Could you repeat the records shown below exactly as written?

━━━

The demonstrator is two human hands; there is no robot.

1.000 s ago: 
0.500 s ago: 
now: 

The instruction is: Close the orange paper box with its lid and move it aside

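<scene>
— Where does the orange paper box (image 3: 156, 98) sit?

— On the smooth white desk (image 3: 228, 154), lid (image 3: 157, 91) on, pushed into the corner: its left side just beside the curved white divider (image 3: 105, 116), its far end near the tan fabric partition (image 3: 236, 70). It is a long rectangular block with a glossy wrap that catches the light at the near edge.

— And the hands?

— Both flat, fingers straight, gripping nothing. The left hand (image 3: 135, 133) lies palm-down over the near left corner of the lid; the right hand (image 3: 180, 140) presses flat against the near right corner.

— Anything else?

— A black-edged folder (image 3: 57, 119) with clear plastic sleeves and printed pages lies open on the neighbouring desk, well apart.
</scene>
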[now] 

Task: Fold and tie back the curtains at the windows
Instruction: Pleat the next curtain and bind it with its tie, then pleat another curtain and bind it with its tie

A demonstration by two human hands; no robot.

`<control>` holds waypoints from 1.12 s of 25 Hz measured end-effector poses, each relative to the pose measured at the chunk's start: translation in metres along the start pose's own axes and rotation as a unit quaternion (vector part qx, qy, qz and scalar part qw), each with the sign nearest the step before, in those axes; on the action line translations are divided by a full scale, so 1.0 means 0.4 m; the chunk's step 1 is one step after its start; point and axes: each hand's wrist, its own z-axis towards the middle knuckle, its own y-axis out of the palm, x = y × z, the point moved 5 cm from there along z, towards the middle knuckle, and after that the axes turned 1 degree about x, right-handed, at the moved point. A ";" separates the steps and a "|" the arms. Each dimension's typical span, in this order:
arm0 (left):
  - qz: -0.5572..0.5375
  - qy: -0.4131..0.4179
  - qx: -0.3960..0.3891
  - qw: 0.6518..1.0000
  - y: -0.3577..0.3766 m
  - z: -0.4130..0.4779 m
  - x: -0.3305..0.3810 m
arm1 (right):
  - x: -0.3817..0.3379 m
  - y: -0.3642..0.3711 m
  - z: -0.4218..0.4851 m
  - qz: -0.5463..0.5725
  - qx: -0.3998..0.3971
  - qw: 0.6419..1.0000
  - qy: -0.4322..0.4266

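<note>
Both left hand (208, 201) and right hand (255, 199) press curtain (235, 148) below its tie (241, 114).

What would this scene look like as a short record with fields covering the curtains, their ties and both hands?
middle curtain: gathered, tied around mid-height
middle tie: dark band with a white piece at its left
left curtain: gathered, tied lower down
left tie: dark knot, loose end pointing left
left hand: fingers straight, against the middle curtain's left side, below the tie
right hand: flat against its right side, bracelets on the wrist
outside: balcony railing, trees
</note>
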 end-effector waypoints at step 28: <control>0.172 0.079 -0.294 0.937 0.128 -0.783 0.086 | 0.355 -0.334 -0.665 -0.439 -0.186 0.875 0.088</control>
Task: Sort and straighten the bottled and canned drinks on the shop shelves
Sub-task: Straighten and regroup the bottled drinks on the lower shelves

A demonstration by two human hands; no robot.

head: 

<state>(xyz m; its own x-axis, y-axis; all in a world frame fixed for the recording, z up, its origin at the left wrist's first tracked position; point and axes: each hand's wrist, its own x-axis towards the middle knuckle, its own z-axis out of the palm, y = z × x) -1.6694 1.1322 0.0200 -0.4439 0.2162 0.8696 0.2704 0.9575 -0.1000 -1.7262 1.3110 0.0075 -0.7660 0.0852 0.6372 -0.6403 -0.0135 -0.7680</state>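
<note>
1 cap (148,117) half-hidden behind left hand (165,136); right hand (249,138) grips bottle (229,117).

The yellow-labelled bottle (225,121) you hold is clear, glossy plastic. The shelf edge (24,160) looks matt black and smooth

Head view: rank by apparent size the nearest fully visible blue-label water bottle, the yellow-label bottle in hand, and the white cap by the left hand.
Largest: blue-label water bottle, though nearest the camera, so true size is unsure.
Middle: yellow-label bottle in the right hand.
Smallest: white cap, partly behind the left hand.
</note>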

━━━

* SOLUTION FOR THIS EXERCISE
The demonstrator is two human hands; there is no robot.

1.000 s ago: 
0.500 s ago: 
now: 

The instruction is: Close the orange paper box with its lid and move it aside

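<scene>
— Where does the orange paper box (image 3: 156, 98) sit?

— On the smooth white desk (image 3: 228, 154), lid (image 3: 157, 91) on, pushed into the corner: its left side just beside the curved white divider (image 3: 105, 116), its far end near the tan fabric partition (image 3: 236, 70). It is a long rectangular block with a glossy wrap that catches the light at the near edge.

— And the hands?

— Both flat, fingers straight, gripping nothing. The left hand (image 3: 135, 133) lies palm-down over the near left corner of the lid; the right hand (image 3: 180, 140) presses flat against the near right corner.

— Anything else?

— A black-edged folder (image 3: 57, 119) with clear plastic sleeves and printed pages lies open on the neighbouring desk, well apart.
</scene>
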[now] 

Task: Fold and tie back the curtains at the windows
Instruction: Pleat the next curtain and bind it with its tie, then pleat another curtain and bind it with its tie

A demonstration by two human hands; no robot.

`<control>` holds waypoints from 1.12 s of 25 Hz measured end-effector poses, each relative to the pose measured at the chunk's start: translation in metres along the start pose's own axes and rotation as a unit quaternion (vector part qx, qy, qz and scalar part qw), each with the sign nearest the step before, in those axes; on the action line translations are divided by a full scale, so 1.0 means 0.4 m; the chunk's step 1 is one step after its start; point and axes: each hand's wrist, its own z-axis towards the middle knuckle, its own y-axis out of the palm, x = y × z, the point moved 5 cm from there along z, towards the middle knuckle, and after that the axes turned 1 degree about x, right-handed, at the moved point. A ";" separates the steps and a "|" the arms. Each dimension's typical span, in this order:
arm0 (left):
  - qz: -0.5572..0.5375
  - qy: -0.4131..0.4179
  - qx: -0.3960..0.3891
  - qw: 0.6518..1.0000
  - y: -0.3577..0.3766 m
  - z: -0.4130..0.4779 m
  - x: -0.3305..0.3810 m
arm1 (right):
  - x: -0.3817..0.3379 m
  - y: -0.3642..0.3711 m
  - z: -0.4218..0.4851 m
  - qz: -0.5463..0.5725
  - qx: -0.3998..0.3971
  - qw: 0.6419..1.0000
  - qy: -0.4322..0.4266

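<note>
Both left hand (208, 201) and right hand (255, 199) press curtain (235, 148) below its tie (241, 114).

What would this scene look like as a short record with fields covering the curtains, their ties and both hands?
middle curtain: gathered, tied around mid-height
middle tie: dark band with a white piece at its left
left curtain: gathered, tied lower down
left tie: dark knot, loose end pointing left
left hand: fingers straight, against the middle curtain's left side, below the tie
right hand: flat against its right side, bracelets on the wrist
outside: balcony railing, trees
</note>
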 end-effector waypoints at step 28: <control>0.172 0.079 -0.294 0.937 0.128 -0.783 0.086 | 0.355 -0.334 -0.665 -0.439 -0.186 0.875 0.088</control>
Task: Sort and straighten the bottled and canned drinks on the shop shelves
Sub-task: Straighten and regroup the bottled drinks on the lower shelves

A demonstration by two human hands; no robot.

head: 

<state>(xyz m; its own x-axis, y-axis; all in a world frame fixed for the recording, z up, its origin at the left wrist's first tracked position; point and axes: each hand's wrist, its own x-axis towards the middle knuckle, its own z-axis out of the palm, y = z × x) -1.6694 1.1322 0.0200 -0.4439 0.2162 0.8696 0.2704 0.9575 -0.1000 -1.7262 1.3110 0.0075 -0.7660 0.0852 0.6372 -0.6403 -0.0135 -0.7680</state>
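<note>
1 cap (148,117) half-hidden behind left hand (165,136); right hand (249,138) grips bottle (229,117).

The yellow-labelled bottle (225,121) you hold is clear, glossy plastic. The shelf edge (24,160) looks matt black and smooth

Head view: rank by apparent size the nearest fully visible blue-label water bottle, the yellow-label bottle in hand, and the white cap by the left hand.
Largest: blue-label water bottle, though nearest the camera, so true size is unsure.
Middle: yellow-label bottle in the right hand.
Smallest: white cap, partly behind the left hand.
</note>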

Nothing remains to be done in this exercise.